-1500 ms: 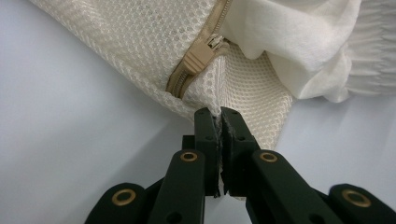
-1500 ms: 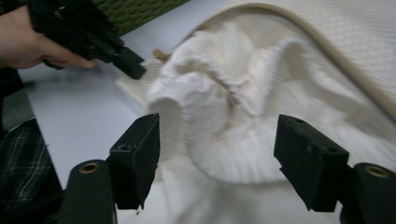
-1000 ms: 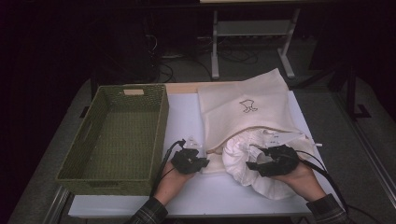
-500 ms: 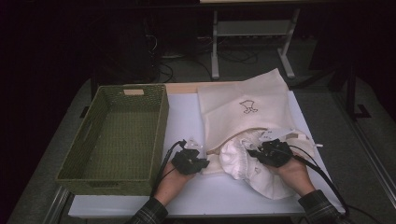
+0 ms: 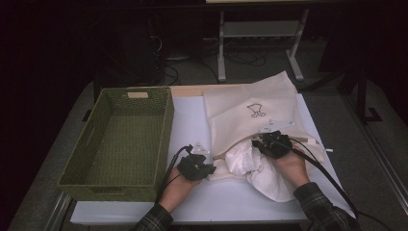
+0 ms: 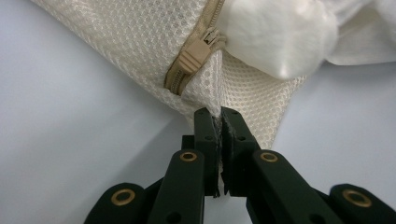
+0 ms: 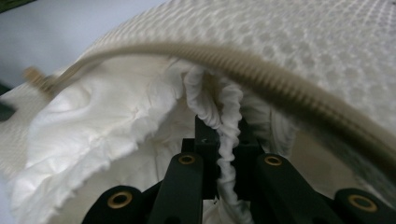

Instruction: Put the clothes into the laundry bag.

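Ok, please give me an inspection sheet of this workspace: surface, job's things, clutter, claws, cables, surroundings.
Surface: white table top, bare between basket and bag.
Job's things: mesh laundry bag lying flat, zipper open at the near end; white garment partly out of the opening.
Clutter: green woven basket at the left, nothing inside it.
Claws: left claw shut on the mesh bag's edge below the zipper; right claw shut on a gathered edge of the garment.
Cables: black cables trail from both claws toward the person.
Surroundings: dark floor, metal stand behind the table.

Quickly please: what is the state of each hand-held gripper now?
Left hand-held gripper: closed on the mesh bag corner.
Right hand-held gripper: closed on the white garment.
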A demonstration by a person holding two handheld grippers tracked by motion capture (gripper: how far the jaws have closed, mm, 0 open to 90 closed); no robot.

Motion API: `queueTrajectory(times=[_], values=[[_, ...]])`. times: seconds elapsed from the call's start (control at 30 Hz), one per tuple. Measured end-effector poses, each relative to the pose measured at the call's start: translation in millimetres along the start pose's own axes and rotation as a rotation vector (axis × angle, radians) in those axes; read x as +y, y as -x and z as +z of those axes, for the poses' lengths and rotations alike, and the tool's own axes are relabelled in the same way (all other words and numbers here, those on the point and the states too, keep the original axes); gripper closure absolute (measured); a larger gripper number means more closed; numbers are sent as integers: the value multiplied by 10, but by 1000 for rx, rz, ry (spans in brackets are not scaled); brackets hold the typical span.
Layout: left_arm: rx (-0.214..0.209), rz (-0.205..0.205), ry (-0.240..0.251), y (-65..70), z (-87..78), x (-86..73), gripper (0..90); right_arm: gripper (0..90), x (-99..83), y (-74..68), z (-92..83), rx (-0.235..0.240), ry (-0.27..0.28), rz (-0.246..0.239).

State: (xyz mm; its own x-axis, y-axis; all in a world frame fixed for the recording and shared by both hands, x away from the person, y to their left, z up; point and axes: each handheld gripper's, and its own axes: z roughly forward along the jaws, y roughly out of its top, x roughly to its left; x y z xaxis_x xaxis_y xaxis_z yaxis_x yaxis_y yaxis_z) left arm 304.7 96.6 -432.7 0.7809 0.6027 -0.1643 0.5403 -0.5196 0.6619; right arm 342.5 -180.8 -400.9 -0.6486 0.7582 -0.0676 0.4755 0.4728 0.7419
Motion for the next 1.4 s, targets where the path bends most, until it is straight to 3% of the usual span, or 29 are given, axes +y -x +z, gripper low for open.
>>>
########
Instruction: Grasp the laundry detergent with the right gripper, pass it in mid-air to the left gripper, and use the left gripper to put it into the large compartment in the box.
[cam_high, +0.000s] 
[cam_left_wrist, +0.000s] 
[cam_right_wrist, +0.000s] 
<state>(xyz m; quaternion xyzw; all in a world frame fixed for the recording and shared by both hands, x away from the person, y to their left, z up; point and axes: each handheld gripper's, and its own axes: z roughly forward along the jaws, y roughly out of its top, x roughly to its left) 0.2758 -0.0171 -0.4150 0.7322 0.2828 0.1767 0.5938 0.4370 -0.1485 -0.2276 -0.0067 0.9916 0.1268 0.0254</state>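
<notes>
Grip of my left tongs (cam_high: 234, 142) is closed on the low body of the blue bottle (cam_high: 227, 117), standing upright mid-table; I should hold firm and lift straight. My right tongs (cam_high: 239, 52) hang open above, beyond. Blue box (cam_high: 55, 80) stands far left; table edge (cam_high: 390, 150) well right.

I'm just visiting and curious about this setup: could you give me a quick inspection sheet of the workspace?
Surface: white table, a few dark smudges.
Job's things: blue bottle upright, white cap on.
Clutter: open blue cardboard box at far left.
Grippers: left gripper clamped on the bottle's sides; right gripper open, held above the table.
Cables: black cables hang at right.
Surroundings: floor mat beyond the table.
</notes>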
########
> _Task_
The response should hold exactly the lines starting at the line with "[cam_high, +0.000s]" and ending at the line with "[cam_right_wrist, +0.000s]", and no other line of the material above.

> _Response for this exercise_
[cam_high, +0.000s] 
[cam_left_wrist, +0.000s] 
[cam_right_wrist, +0.000s] 

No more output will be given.